『楽園の楽園』 伊坂幸太郎 25-24-3420
人工知能「天軸」が暴走して世界がエライことになっていました。でも、この人工知能がどこに置かれているのかは、開発者である「先生」以外誰も知りません。「先生」が遺した絵「楽園」を手掛かりにして「天軸」を探すために指名された、五十九彦(ごじゅうくひこ)、三瑚城(さんごじょう)、超八隗(ちょうはっかい)は、旅に出ます。
感染症、地震、大規模停電、そういう現象が束になって世界を壊し始めるという設定は、物語の中では近未来っぽいけど、これは間違いなく今の世の中のことだと思う。
感染症も、地球温暖化も「ない」と言い張るどこかの国の大バカ者。
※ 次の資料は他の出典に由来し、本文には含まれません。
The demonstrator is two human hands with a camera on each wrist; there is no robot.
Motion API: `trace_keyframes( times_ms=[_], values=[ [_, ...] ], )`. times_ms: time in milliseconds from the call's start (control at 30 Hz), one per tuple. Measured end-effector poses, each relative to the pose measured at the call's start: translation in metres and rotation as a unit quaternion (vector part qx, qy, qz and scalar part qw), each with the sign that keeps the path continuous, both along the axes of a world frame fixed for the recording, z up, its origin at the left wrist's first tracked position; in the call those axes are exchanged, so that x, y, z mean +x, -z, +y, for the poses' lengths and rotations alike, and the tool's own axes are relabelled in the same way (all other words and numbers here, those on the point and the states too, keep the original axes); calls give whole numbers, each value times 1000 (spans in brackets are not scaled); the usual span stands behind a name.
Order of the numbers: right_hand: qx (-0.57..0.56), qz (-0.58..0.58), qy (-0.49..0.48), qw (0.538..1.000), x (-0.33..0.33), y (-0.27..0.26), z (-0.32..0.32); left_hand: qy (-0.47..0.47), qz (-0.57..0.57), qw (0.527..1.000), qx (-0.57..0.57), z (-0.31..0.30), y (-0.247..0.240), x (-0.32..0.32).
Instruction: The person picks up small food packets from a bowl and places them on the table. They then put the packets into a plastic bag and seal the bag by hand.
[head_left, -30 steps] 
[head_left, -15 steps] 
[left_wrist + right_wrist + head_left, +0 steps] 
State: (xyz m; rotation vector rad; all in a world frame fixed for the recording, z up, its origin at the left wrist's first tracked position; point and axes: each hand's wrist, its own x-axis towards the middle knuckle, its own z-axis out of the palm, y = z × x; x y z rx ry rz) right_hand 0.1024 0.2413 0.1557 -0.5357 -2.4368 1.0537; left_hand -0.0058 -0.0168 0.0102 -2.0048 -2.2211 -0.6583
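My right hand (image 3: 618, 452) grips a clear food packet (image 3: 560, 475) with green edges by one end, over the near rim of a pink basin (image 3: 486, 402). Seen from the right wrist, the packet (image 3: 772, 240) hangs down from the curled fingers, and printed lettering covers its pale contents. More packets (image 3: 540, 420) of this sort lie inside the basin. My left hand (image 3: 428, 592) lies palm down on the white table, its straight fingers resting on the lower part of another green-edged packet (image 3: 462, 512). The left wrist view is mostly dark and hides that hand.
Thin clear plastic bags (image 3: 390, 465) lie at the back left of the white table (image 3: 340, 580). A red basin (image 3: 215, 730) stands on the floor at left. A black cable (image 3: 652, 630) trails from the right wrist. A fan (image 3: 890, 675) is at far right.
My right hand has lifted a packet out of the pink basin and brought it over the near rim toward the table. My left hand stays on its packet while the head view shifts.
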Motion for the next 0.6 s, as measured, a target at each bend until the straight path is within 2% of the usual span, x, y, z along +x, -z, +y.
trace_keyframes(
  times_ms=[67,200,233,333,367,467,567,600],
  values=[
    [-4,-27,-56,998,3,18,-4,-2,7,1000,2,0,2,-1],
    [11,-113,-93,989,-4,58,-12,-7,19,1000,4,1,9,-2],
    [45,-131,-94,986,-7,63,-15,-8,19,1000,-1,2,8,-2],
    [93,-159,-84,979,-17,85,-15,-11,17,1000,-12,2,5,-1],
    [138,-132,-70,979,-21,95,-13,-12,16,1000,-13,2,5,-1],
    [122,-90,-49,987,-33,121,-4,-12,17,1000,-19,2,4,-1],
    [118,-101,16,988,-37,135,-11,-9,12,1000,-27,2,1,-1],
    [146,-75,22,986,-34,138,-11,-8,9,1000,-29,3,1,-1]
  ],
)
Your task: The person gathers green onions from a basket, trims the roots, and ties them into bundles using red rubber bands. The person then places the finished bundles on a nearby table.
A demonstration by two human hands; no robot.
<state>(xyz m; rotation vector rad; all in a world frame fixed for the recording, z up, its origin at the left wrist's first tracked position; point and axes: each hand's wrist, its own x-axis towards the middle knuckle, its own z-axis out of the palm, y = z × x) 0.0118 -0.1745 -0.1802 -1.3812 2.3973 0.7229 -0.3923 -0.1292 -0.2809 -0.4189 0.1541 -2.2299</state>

病院であろうと学校であろうと、躊躇なく爆撃を行う冷血な奴。人種が違う、宗教が違う、身分が違う、そんなことを信じてる愚か者たちが世の中にワンサカといる。そんな世界に誰がした? そうだよね、人間だよ。
キリストの「汝の敵を愛せよ」という言葉も、マホメットの「力強いとは相手を倒すことではない。」という言葉も、ブッダの「もしも愚者が『われは愚かである』と知れば、すなわち賢者である。」も、彼らには関係のない言葉なのかなぁ。
自分は愚かであると気づけない愚者に世界を渡したら、神様たちは許してくれないよね。もう、人間なんかいらないって言われてもしょうがないところまで来ているのかもしれない。
「AI じゃなくて NI (Nature Inteligens)」という言葉がとっても気になる。そこで語られた喋る案山子って、オーデュボンの祈りに登場する優午のことだよね。一瞬だけど彼の姿が目に浮かんだ。
木の根っこや粘菌たちによる地下ネットワークが神とつながっているとしたら? もしかしたら、世界はその力で変わっていくのかもしれない。そんな小さな希望が残ったけど、世界はこれからどうなっていくんだろうという不安は大きくなるばかり。